Desde la perspectiva del feminismo internacionalista, las mujeres que hemos nacido y vivimos en los países desarrollados, además de progresar y afianzar la conquistas de nuestros derechos superando las barreras que van más allá de las meras declaraciones, tenemos la obligación de apoyar los procesos de liberalización y avance de las mujeres que, con peor suerte, viven en otros países en situaciones de desigualdad, no solo práctica sino incluso legal. Pero ésta no debe ser solo una mirada de género. En el momento actual, entiendo que tanto el pensamiento político como el económico internacional deberían ser feministas y, por tanto, atender los problemas especiales a los que las mujeres se enfrentan a causa de su sexo, evitando que en situación de vulnerabilidad se las use, no como fines en sí mismas, sino como medios para los fines reproductores o de descarga sexual de otros.
Entre los más actuales han entrado en el debate político dos problemas que se relacionan directamente con el cuerpo de las mujeres, el de la prostitución y la gestación por subrogación o por vientres de alquiler. Tanto la prostitución como la citada forma de gestar son objeto de análisis para su posible regulación, tanto desde perspectivas meramente mercantilistas y tributarias, como de protección de derechos. Y a tales fines creo necesario señalar que el objetivo de una regulación de situaciones como las citadas no puede efectuarse ni desde la perspectiva de los empresarios (o incluso del interés tributario del Estado), -que pretenden lucrarse del trabajo sexual o la necesidad de otros- ni desde la de los que pretenden convertir en derechos sus deseos.
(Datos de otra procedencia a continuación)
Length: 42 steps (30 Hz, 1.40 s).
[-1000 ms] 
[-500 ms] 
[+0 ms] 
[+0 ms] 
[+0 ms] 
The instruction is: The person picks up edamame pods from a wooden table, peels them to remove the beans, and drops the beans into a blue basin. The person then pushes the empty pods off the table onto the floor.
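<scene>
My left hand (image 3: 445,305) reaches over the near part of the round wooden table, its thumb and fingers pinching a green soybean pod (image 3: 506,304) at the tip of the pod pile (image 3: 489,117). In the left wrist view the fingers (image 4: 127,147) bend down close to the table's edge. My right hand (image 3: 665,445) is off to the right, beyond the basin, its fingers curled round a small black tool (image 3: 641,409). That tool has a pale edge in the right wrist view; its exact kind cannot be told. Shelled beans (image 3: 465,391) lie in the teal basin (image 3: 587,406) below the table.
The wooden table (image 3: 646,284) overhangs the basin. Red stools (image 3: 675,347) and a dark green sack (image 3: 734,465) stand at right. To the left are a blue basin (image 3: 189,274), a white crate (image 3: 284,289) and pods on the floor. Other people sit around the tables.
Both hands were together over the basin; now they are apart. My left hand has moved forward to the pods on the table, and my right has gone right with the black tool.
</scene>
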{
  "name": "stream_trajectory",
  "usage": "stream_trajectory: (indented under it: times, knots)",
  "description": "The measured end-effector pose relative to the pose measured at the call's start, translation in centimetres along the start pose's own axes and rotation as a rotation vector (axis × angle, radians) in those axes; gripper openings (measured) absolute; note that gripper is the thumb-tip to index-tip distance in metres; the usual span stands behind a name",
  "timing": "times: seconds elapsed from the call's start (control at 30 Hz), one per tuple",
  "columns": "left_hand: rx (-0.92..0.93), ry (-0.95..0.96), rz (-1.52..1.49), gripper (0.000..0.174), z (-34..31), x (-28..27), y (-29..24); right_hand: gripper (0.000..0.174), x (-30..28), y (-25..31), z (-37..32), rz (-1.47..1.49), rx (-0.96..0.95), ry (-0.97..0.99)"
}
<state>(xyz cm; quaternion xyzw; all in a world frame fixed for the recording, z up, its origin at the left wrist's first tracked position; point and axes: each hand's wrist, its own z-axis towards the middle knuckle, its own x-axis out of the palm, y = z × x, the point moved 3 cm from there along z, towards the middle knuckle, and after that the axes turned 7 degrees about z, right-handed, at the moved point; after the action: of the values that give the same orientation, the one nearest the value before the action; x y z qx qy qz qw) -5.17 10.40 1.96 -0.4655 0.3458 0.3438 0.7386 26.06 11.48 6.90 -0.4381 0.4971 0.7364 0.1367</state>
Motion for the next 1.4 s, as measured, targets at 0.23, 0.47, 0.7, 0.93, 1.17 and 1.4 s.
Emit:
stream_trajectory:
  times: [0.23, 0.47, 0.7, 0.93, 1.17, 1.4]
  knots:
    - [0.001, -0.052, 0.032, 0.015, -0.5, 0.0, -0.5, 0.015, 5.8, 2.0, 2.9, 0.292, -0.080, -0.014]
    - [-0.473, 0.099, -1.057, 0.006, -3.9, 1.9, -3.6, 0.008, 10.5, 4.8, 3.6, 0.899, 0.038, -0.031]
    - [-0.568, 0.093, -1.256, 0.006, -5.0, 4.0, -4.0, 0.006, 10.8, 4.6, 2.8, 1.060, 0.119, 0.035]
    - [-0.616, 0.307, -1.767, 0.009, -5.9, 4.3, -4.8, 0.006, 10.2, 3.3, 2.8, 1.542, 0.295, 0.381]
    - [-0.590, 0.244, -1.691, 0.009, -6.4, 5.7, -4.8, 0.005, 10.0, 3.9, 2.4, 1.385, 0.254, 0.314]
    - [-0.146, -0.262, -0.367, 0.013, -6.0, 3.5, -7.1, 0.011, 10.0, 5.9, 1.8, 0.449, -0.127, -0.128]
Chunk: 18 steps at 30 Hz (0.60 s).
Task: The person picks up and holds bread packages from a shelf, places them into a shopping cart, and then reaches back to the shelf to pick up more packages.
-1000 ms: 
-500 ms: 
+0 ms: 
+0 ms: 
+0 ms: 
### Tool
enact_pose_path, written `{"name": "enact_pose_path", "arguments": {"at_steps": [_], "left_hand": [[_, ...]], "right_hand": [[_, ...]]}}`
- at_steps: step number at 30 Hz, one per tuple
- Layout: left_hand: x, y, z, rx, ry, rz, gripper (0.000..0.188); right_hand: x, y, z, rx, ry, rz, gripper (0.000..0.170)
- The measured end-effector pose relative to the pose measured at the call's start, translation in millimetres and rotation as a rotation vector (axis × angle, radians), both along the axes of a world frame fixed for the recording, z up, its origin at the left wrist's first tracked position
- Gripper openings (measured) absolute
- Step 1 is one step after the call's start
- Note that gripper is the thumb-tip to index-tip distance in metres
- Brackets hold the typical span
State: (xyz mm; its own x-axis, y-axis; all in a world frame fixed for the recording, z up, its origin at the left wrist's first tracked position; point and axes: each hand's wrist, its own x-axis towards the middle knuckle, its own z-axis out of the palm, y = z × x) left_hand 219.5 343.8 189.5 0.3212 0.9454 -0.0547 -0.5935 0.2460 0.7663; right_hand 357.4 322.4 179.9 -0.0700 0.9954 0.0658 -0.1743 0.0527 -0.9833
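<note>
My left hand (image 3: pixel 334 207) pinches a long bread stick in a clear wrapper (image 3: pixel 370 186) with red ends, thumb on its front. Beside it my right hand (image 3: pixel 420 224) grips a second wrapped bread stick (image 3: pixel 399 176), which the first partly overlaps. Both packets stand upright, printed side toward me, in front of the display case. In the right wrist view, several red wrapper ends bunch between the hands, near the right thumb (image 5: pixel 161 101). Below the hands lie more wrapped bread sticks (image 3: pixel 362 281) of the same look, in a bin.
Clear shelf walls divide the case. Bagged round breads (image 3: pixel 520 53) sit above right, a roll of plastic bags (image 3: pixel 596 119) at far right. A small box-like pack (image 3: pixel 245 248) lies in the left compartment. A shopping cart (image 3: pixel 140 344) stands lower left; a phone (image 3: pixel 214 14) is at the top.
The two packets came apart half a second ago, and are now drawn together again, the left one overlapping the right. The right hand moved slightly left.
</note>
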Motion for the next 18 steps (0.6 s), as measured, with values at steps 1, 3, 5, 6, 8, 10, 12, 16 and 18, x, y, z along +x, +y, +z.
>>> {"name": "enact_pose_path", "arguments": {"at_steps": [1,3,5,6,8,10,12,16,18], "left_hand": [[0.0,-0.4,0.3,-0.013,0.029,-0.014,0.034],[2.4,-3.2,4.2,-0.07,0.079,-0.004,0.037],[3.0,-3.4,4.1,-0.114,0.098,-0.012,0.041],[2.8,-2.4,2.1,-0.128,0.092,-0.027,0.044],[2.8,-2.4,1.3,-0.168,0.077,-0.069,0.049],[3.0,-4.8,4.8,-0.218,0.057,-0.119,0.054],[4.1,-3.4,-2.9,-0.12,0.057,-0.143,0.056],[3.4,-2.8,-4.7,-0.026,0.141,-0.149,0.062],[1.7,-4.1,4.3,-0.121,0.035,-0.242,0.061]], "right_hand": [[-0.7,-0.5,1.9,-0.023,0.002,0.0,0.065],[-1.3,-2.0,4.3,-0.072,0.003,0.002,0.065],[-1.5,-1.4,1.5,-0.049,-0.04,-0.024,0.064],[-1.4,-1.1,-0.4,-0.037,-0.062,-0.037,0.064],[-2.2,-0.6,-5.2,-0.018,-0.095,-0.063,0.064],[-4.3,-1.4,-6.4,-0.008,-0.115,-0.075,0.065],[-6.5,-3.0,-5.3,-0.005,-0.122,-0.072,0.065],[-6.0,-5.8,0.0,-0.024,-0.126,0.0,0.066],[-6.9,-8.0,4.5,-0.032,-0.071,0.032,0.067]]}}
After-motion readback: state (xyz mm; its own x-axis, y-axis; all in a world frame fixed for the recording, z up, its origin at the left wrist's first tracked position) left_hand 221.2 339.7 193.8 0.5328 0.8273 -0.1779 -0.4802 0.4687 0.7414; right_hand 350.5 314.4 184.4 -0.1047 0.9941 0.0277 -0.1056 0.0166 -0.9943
Ceder el útero debe ser una prestación gratuita, producto de la generosidad por amor, altruismo o solidaridad, como lo es ceder un órgano, donación que tan adecuada regulación tiene en nuestro país, pero no puede implicar la instrumentalización del cuerpo de una mujer, que lo cede movida por la necesidad, que es la realidad en la mayoría de casos de gestación “por encargo”.
Del mismo modo, regular la prostitución no puede conllevar la legalización de una situación de explotación que impida a quien la ejerce decidir cuándo, con quién y a que precio realizar una actividad sexual. Anteriores experiencias de regulación en muchos países europeos supusieron el inicio, en el siglo XIX, del fenómeno de la denominada “trata de blancas”, por el que se “surtió” a Rusia, Egipto y Argentina, entre otros muchos países, de mujeres europeas reclutadas entre las más pobres de la población. En la actualidad, esa trata supone la traída masiva a Europa de mujeres engañadas o en situación de necesidad para ser explotadas sexualmente por mafias, que deben mantenerse formalmente en una relación de prostitución “consentida”, movidas por las deudas o la obligación de ayudar a su familia en África o países del Este de Europa.
No se puede mantener que unas formas de consentimiento tan precarias como las señaladas se consideren el fundamento de la aceptación de las mujeres para que sus cuerpos se usen para gestar para otros o para el trabajo sexual mediante precio. La libertad, con no tener precio, puede ser objeto de contrato, pero la dignidad de todos los seres humanos, también de las mujeres, carece de precio y no debe ser objeto de transacción. De estas premisas debe partir cualquier regulación al respecto de las dos cuestiones mencionadas.
Mercedes Boronat Tormo es magistrada doctora en Derecho. Coordinadora de la Comisión de Igualdad de la Asociación Jueces para la Democracia.